То, что Бибихин ставит Толстого в непривычный для нас философский контекст, сближая и сопоставляя его с Лейбницем, Кантом, Дильтеем, Гуссерлем, Витгенштейном и другими мыслителями, не значит, что он просто вписывает его в этот ряд. Все силовые линии европейской философии служат лишь одному: прояснению для нас положения того наблюдателя, под чей взор ставит себя сам Толстой. Бибихин вовлекает нас не в реконструкцию мысли, но в саму её жизнь, и имена философов возникают у него не как точки на карте философских течений, но лишь как следы присутствия мысли, которую на наших глазах Бибихин пытается продумать вновь. А потому в его лекциях оживает не только фигура Льва Толстого, но и традиция европейской философии. Вернее даже сказать, что не Толстой ставится в контекст европейской мысли, но сама европейская мысль включается в контекст Льва Толстого.

Всё это даёт довольно редкий эффект по-настоящему личностного (но от того не менее всеобщего) прочтения философии.
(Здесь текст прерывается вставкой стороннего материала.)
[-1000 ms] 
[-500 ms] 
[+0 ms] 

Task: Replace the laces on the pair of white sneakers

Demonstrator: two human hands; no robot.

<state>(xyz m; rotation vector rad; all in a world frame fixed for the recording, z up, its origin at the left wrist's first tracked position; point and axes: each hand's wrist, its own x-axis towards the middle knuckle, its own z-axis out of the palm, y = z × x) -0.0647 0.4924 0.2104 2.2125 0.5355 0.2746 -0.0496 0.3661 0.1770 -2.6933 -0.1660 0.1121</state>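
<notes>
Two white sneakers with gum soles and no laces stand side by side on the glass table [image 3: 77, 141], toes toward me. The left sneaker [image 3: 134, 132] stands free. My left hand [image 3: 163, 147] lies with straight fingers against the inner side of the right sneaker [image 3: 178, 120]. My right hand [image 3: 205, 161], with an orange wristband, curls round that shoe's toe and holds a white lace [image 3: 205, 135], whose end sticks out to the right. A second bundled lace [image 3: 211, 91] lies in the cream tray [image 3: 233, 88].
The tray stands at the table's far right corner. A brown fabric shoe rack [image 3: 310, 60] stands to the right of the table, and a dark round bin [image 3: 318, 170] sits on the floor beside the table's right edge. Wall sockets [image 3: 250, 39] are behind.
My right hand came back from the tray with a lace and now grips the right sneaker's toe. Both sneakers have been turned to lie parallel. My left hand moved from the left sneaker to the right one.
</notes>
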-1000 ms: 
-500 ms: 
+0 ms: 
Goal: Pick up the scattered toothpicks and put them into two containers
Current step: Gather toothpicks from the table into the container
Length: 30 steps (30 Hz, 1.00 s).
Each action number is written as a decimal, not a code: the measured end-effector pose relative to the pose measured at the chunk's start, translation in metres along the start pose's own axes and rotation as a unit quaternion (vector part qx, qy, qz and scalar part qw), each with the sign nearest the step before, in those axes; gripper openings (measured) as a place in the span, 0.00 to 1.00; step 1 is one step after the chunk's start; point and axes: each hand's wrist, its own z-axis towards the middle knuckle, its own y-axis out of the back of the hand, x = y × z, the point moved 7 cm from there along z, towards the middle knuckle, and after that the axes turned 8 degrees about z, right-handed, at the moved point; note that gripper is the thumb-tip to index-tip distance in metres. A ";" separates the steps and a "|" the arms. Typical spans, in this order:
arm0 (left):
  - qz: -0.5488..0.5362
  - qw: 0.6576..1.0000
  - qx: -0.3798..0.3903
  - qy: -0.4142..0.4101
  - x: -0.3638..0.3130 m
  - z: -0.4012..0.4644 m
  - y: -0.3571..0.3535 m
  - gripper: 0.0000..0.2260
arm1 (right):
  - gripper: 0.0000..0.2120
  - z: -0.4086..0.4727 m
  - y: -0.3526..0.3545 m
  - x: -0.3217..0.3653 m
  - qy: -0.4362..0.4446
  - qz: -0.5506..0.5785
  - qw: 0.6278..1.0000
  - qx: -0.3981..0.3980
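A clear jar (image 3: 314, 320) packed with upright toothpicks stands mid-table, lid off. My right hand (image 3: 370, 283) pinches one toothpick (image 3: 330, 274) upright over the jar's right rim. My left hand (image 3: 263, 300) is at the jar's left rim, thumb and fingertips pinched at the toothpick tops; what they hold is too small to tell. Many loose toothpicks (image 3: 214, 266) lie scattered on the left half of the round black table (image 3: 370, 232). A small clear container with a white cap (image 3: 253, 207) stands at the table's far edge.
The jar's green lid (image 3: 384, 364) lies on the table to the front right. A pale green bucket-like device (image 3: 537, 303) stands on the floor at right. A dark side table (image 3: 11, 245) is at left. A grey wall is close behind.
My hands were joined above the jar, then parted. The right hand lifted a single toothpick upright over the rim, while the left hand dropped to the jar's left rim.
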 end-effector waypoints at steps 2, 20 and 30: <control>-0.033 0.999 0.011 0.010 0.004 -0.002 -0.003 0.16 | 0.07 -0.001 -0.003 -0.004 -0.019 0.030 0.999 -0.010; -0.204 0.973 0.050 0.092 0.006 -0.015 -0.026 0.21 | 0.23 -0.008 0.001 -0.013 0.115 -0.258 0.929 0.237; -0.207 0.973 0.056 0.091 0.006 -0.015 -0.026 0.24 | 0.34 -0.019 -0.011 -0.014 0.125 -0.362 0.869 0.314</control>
При этом вряд ли можно говорить о философском прочтении личности Толстого. Она остаётся тайной. Происходит другое – и себя, и слушателя Бибихин подводит под взор той инстанции, пред которой когда-то во всей открытости стоял и Лев Толстой, и в его первом лице наша русская литература. А это очень странный и ценный опыт.

В лекциях Бибихина о Толстом много неожиданного и парадоксального, они дают по-настоящему новый взгляд на фигуру писателя. И по всей видимости, это едва ли не самая масштабная переоценка присутствия Льва Толстого в нашей и мировой культуре, но, кажется, до сих пор в должной мере непонятая и невоспринятая.

P.S.

Впрочем, о такого рода непонимании печалиться, пожалуй, даже рано, когда и предельно ясно выраженные мысли Толстого в пространстве нашей культуры почти не звучат. Например, мы в школе практически не касались толстовской публицистики – а она сама по себе очень живая, спорная и современная. Это и толстовские статьи о вегетарианстве (кстати почти всегда присутствующие на любом сайте, посвященном этому образу жизни), и его пацифизм, и отрицание государственных институтов, и педагогические идеи (нисколько не устаревшие и для нашего времени), и выстраивание альтернативной официозу религии (Об этом тот же Бибихин говорит так: «От христианства как истинной религии православие, Толстой прав, дальше чем та религия, которая была до него. Тексты, на которых стоит православие, остаются в нем как бомба замедленного действия и делают свое дело. Они были закопаны переводом, но и через него проросли. Толстой реформатор восстановитель, как Лютер, христианства против православной языческой религиозности»).

Всё это делает Толстого самой убедительной контркультурной фигурой в русской культуре (и скорее всего, можно даже найти прямое влияние Толстого на каких-нибудь битников и хиппи), но никак не способно отменить его статус классика. Это, конечно, делает Толстого крайне неудобным для любой власти. Это же служит еще одним залогом его актуальности. И тот факт, что Толстого сегодня мы даже не пытаемся услышать, свидетельствует о подавленности настоящей русской культуры, захламленности ее злобой, враждой и невежеством. Понимание Льва Толстого в России «отстает хорошо если не навсегда», говорит Бибихин. Пора уже догонять.